SUPPLIED MATERIAL section start

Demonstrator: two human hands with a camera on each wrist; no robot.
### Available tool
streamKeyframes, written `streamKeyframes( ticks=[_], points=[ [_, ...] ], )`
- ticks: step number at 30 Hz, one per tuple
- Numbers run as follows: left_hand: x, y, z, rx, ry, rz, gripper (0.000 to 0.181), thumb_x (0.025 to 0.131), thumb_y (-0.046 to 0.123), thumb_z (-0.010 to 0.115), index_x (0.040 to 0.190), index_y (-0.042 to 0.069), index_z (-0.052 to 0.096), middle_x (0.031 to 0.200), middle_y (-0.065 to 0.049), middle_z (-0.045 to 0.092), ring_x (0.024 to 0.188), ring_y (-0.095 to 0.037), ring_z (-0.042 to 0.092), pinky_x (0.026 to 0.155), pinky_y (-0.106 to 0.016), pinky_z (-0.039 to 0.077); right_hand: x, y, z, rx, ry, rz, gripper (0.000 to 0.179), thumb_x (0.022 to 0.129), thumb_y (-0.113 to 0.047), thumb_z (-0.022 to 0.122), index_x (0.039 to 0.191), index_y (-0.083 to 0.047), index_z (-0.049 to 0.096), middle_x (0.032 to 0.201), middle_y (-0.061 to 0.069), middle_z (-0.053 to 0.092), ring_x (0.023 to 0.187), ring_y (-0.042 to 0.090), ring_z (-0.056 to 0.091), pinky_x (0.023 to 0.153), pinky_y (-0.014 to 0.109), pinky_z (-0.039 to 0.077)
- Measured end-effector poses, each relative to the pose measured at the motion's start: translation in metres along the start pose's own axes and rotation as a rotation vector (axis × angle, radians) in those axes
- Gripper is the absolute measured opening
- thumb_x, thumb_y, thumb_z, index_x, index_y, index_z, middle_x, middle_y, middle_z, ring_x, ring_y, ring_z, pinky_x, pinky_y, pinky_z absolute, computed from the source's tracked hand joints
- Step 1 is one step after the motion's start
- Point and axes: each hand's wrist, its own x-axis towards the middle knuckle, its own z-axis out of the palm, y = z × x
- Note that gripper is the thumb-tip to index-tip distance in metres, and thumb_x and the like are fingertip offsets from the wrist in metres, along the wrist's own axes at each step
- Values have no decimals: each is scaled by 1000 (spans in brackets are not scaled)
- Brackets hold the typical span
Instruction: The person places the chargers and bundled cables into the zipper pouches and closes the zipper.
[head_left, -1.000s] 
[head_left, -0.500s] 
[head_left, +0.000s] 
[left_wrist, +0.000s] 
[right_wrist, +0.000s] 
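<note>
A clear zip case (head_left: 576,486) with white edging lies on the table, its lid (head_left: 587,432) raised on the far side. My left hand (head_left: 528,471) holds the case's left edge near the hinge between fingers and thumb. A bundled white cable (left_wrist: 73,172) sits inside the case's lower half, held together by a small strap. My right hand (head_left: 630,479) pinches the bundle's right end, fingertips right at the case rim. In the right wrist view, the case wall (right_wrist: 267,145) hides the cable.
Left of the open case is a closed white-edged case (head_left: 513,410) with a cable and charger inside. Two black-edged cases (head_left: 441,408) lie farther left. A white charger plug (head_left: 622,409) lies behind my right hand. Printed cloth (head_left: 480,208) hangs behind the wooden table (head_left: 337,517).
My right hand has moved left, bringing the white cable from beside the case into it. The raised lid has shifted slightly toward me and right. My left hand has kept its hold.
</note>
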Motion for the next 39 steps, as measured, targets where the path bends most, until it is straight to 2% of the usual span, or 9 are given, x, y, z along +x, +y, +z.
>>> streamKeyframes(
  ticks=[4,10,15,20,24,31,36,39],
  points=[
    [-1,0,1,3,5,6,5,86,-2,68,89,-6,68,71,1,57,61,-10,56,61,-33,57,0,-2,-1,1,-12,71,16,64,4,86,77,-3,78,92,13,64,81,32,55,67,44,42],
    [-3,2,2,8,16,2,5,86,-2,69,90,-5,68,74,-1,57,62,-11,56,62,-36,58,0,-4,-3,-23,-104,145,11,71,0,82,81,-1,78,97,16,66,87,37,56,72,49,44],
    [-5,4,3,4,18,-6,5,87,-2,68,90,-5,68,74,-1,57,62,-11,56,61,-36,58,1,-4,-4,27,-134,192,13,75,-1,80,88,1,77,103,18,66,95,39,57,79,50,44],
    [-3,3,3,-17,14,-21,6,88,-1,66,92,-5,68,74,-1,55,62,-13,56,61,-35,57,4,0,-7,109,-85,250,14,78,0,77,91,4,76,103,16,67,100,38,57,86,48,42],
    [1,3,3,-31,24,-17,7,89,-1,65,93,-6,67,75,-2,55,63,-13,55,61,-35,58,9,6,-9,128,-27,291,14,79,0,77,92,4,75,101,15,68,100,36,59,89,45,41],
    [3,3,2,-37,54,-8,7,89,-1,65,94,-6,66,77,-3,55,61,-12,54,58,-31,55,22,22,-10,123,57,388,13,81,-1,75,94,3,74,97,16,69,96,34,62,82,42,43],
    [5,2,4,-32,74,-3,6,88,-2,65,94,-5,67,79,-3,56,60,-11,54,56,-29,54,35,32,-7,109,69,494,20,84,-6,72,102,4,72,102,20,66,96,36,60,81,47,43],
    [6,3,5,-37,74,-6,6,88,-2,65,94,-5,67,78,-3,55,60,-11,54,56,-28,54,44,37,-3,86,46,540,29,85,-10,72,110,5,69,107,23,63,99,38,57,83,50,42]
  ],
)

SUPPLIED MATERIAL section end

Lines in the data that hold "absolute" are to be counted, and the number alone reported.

2